最初に確認するのは実重量と梱包寸法です。航空輸送では、貨物が軽くても箱が大きい場合、容積重量によって運賃が計算されることがあります。工場には商品重量だけではなく、梱包後の箱数、各箱の縦・横・高さ、総重量を確認します。
国際宅配を利用する場合でも、商業貨物ならインボイスを正確に作成します。「Sample」「Parts」とだけ記載するのではなく、実際の商品内容、材質や用途を説明できるようにしておきます。数量、価格、原産国なども実態に合わせます。無償サンプルだから税関申告上の価値が必ずゼロになるという考え方は避け、輸送会社や通関担当者へ確認します。
特に注意したいのがリチウム電池、液体、粉末、化学品、磁性物などです。一般貨物と同じ条件で航空輸送できない場合があります。工場が中国国内宅配で送った経験があっても、国際航空輸送の条件とは別です。必要に応じてSDSなどの資料や輸送会社指定書類を準備します。
日本側の輸入規制も航空便だから免除されるわけではありません。食品、植物、化粧品、医療関係商品、電気用品などは、商品ごとの関係法令を事前確認します。
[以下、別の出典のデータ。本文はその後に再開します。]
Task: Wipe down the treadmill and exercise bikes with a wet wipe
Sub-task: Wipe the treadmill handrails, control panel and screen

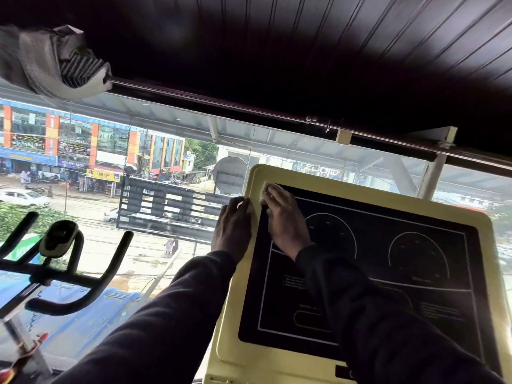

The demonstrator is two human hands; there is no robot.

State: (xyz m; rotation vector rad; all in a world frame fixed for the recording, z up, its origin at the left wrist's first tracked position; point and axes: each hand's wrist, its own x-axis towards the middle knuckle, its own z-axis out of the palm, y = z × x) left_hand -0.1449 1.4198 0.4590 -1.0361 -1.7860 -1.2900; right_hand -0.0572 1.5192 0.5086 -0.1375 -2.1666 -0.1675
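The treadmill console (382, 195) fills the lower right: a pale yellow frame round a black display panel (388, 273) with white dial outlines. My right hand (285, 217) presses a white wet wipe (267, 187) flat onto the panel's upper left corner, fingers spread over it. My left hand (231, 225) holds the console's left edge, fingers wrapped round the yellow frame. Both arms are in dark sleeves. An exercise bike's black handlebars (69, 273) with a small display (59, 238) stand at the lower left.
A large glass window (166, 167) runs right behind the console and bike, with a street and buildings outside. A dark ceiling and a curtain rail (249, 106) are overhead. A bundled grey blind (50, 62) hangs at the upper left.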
OEM案件ではサンプル輸送期間を開発工程へ入れておくことが重要です。第一試作を確認して修正、第二試作を再送するだけでも時間がかかります。量産開始日だけから逆算せず、サンプル往復と日本側承認期間を含めます。
納期が厳しい場合には、量産品の一部を航空便で先行し、残りを海上輸送する方法もあります。その場合は工場側で貨物、数量、インボイスを正しく分ける必要があります。
航空便は「高いが速い」、海上便は「安いが遅い」という単純な比較だけではありません。商品の価格、重量、容積、輸送制限、必要納期を確認し、最終的な利益と納期を見ながら使い分けることが重要です。